Even tennis suffers from this CSB infection. Like basketball, tennis used to be a sport of agility and grace:
"One answer to why public interest in men's tennis has been on the wane in recent years is an essential and unpretty thugishness about the power- baseline (PB) style that's become dominant on the tour. Watch Agassi closely sometime...he's amazingly absent of finesse, with movements that look more like a heavy-metal musician's than an athlete's...what a top PBer really resembles is film of the old Soviet Union putting down a rebellion. It's awesome, but brutally so, with a grinding, faceless quality about its power that renders that power curiously dull and empty."
David Foster Wallace, "The String Theory," from Esquire.
Balance, Balance, Balance
It follows that if one team consistently wins most of its games it must be over-matched against its opponents, rather than more skilled or better coached in the sport. Thus, there can be justifiable pride in winning, only if the contestants are evenly matched; there is only ignominy for a team that wins disproportionately.

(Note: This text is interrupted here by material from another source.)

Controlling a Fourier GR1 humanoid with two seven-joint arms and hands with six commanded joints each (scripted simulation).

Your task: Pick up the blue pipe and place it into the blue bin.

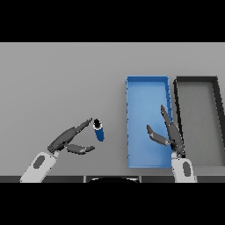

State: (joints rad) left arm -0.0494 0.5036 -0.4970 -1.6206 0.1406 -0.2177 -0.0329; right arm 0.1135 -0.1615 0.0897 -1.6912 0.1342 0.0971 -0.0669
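Nearest, the left hand (pixel 70 139) lies open, fingers straight, fingertips just beside the blue pipe (pixel 99 130), thumb apart below. The pipe stands short on the table (pixel 52 79), left of the blue bin (pixel 147 90); probably light, stiff and smooth (so slippery), best pinched mid-body. The right hand (pixel 169 134) hovers open over the bin.

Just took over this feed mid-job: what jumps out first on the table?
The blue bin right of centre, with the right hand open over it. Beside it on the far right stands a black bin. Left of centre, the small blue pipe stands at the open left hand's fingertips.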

Put another way, if 9th grade teams routinely win against 7th grade teams, where is the glory of their victories? Yet we commonly see professional commercial sport workers spiking balls in the end zone or hooting derisively from the infield at their defeated opponents when the broadcast revenues for the winning team (e.g., NY Yankees) are measured in multiples of those for the losing team. So, when a New York team with a vast personnel budget beats an Arizona team with less robust salary revenues, where's the glory? We wouldn't idolize the 9th grade pitcher who mowed down successive 7th grade batters, would we?
The corollary to this is that in a sporting activity no individual or team will win a disparate or disproportionate number of competitions if the teams (or players) are truly balanced.
Commercial Sports Cost Communities Too Much
There is also an ugly sixth disadvantage commonly practiced by CSBs, and that is the blackmail and extortion which they employ to force municipalities, states and counties to give them tax abatements and subsidies which taxpayers must fund. In King County, Washington, for example, despite serious majority opposition to Paul Allen's blatant extortion tactics, timid city, county and state officials overrode voter resistance and funded sports complexes which are still being paid for decades later. And those subsidies and tax breaks don't even guarantee reasonable admission costs for regional taxpayers.
Even a decade ago, ticket prices were outrageous. This writer recalls attending a Seattle Sonics game (Good riddance, Sonics! Glad to see you gone!) when seats too far away from the court to see players' facial expressions cost $75, and that price didn't include the $5 beer which tasted like horse urine. Football seats, I understand, can be even more expensive these days, while season tickets can cost more than modest used cars.
Taking 4-5 neighborhood boys to a Mariners game 10 years ago set this writer back several hundred dollars, and the boys couldn't even see the plays because of the distance from the field. The boys (and this writer) would have benefitted far more by grabbing some mitts and a ball that day, as we often did, and heading back to the local schoolyard for a couple of hours playing pick-up ball.
Commercial Sports Foster Cheating and Illegal Gambling
Professional athletes routinely cheat on the court (where traveling and over-and-under fouls are rarely even called these days), on the rink, and on the field (e.g., grabbing a facemask, clipping) to gain unfair advantage; they frequently cheat by using steroids, stimulants and growth-promoting drugs; and occasionally they cheat by throwing games and shading point spreads; and many B-Ball players commonly foul their opponents to regain possession. This is as true of the tarnished Olympic Games as it is for the tawdry NASCAR circuit. What awful examples we display to our children!
Newspapers rarely cover these cheating offenses as fully as they cover winning touchdown passes and home runs, but cheating occurs far more frequently than game-saving catches or quarterback sacks.
As a result of inordinate emphasis on winning to obtain greater marketing revenues, sports officiating has demonstrably been compromised in many leagues. League profit, rather than recreation and personal development, has assumed primacy where it should rank way below tertiary in importance.
It is self-evident that officiating in televised games is crooked, as with a recent football game (Wisconsin/Fresno State) where the last play (a touchdown) was called back and re-adjudicated to favor Las Vegas bookies who had offered a smaller point spread.